**REQUIRED WORK**
Copy, from the material below, each line where "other" shows up.

━━━

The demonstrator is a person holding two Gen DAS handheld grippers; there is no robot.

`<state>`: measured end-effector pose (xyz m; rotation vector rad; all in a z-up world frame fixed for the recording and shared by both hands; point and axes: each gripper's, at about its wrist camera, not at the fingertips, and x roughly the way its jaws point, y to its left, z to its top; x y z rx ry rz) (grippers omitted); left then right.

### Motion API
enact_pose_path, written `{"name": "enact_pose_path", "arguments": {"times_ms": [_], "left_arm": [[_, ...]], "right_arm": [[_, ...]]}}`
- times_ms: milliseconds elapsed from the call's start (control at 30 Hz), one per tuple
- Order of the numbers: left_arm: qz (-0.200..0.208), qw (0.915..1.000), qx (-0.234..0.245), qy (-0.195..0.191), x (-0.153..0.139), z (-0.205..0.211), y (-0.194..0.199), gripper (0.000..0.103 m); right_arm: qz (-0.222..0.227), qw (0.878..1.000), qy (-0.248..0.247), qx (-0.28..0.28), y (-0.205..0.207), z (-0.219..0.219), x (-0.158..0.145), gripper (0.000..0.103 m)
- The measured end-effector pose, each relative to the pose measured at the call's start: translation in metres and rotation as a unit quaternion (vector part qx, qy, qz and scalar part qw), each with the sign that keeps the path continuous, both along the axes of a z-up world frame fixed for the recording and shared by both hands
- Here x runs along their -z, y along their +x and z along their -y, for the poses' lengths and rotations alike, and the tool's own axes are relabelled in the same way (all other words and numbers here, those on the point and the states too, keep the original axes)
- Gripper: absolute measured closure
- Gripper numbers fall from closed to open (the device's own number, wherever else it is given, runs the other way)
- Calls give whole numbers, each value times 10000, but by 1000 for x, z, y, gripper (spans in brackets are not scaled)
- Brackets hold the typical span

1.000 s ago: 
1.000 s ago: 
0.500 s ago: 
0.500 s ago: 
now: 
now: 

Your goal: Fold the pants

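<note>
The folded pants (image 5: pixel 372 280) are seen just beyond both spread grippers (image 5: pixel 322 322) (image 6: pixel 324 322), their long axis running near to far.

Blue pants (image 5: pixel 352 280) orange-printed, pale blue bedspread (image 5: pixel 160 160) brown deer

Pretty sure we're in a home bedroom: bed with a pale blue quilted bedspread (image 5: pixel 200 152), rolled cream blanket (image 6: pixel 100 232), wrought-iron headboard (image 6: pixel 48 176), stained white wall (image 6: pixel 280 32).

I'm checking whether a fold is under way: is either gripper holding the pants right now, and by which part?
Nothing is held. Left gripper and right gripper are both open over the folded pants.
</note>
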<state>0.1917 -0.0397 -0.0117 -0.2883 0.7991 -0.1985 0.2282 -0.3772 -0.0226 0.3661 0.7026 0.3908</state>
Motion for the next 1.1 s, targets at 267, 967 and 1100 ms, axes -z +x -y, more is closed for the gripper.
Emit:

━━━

**YOUR RESPONSE**
- Here x runs along their -z, y along their +x and z along their -y, for the poses' lengths and rotations alike, and the tool's own axes are relabelled in the same way (all other words and numbers here, those on the point and the states too, keep the original axes)
- Gripper numbers fall from closed to open (the device's own number, wherever else it is given, runs the other way)

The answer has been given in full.